Condenações anteriores
Em 2022, a Igreja Universal do Reino de Deus foi sentenciada a indenizar um pastor do DF por danos morais, após forçá-lo a fazer uma vasectomia.
A 4ª Turma do Tribunal Regional do Trabalho da 2ª Região (TRT-2), em São Paulo, reconheceu o assédio moral no incidente e fixou a indenização em R$ 100 mil para o pastor.
Conforme uma testemunha do caso, todos os pastores da igreja são compelidos a passar por uma vasectomia e a assinar um documento declarando que o procedimento foi realizado por escolha própria.

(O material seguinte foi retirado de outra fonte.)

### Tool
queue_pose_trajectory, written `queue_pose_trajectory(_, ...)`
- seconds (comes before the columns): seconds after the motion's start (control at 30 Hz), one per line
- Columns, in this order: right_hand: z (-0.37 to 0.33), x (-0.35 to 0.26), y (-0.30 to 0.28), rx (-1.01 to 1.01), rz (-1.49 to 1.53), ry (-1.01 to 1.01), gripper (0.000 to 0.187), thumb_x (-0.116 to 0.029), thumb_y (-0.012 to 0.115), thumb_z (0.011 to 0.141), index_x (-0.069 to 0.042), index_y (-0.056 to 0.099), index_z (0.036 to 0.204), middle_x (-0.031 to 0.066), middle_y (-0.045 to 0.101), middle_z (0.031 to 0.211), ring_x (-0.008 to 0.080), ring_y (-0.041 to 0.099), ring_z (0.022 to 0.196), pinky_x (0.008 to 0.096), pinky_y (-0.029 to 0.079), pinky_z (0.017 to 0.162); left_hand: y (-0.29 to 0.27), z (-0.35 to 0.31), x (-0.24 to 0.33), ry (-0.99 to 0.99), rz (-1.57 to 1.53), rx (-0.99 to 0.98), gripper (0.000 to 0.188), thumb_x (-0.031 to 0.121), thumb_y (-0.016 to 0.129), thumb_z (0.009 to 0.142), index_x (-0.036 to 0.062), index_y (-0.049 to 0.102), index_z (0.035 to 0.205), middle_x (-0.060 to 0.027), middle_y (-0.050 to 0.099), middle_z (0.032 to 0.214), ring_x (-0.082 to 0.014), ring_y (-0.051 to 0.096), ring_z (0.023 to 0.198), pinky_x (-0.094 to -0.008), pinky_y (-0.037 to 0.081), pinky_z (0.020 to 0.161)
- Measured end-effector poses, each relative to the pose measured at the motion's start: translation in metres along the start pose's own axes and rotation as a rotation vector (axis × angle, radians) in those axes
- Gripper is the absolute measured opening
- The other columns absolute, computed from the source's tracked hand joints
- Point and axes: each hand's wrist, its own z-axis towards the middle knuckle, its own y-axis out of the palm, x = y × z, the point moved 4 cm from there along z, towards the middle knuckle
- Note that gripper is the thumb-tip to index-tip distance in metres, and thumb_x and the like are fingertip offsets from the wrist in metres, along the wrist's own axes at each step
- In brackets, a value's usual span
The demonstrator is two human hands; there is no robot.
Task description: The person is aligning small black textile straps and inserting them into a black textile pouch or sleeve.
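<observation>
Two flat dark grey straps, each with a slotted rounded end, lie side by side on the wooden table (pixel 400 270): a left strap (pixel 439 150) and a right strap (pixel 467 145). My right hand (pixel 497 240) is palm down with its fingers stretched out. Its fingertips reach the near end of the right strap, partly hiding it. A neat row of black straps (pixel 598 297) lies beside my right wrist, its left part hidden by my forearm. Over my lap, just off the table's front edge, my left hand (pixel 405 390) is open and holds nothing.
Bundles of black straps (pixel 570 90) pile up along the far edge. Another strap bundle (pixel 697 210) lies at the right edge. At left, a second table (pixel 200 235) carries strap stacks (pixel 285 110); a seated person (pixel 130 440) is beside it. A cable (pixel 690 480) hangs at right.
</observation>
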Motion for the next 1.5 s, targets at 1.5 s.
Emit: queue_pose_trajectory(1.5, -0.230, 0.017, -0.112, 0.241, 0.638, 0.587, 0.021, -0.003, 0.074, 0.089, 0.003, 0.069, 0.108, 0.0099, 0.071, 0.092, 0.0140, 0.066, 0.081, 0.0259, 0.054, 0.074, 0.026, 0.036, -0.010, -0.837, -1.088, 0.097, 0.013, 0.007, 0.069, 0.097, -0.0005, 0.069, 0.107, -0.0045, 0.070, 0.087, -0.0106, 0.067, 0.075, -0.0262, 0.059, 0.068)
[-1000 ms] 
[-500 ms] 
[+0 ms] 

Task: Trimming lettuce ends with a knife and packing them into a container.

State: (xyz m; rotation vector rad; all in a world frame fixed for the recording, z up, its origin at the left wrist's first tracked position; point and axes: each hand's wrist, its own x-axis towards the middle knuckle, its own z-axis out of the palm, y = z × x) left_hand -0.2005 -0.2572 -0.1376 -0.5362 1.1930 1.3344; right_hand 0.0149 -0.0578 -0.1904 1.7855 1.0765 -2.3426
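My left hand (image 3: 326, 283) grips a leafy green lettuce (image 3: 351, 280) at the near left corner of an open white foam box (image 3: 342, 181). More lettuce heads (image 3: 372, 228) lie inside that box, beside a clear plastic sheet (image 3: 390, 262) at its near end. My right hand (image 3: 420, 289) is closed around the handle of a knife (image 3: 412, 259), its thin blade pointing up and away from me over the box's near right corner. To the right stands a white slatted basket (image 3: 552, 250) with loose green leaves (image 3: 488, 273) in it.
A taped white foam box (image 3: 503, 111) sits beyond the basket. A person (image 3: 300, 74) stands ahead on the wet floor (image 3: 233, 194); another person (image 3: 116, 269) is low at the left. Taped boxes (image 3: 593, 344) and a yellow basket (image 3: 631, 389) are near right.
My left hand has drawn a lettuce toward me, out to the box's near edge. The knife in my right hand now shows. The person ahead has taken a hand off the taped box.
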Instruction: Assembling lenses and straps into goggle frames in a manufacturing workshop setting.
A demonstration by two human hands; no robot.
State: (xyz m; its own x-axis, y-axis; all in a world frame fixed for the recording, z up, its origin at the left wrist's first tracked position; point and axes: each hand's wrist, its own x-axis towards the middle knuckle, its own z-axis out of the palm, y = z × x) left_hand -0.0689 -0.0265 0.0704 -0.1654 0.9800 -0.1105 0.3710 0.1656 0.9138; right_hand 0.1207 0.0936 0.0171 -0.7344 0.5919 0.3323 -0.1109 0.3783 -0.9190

Dois anos antes, a igreja foi sentenciada a compensar outro pastor de Belo Horizonte, forçado a se submeter ao mesmo procedimento. Segundo consta na decisão judicial, o homem era coagido a transportar valores dos dízimos em seu veículo particular.
O que diz a Universal
Ao ser contatada, a Universal emitiu um comunicado no qual nega impor a vasectomia aos seus pastores.
Leia na íntegra:
“A Igreja Universal do Reino de Deus esclarece — o que já é público — que a acusação de imposição de vasectomia é facilmente desmentida pelo fato de que muitos bispos e pastores da Universal, em todos os níveis de hierarquia da Igreja, têm filhos. São mais de 3 mil filhos naturais de membros do corpo eclesiástico da Igreja. O que a Universal estimula é o planejamento familiar, debatido de forma responsável por cada casal — como, aliás, está previsto em nossa Constituição Federal.
Quando uma pessoa opta pela vasectomia, como método contraceptivo, é algo completamente particular, entre médico e paciente/casal, não podendo ter qualquer ingerência de terceiros neste ato, ainda que fosse por motivo de credo.
Posto isto, vale lembrar que, assim como acontece com qualquer instituição neste país, seja religiosa ou não, a Universal também não é responsável por quaisquer decisões particulares de nenhum dos seus oficiais — que gozam de plena capacidade de decisão, sendo totalmente aptos para sua vida civil com absoluta autonomia.”